→ **What is being asked**
Starting at the top of the records, output every line through the one that contains "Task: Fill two", keeping each exactly as it appears.

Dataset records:
══════════

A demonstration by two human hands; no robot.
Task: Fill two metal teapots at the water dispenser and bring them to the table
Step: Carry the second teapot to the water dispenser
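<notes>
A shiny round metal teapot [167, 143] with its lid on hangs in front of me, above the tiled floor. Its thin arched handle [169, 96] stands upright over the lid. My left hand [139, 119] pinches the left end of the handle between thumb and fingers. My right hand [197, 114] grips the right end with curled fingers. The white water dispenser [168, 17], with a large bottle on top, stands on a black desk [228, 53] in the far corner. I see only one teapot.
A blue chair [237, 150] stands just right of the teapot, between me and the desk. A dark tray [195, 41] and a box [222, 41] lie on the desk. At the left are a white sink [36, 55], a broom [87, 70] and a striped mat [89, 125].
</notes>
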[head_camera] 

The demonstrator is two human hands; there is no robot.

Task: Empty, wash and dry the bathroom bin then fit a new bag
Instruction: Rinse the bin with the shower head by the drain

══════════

→ **Problem solution**
A demonstration by two human hands; no robot.
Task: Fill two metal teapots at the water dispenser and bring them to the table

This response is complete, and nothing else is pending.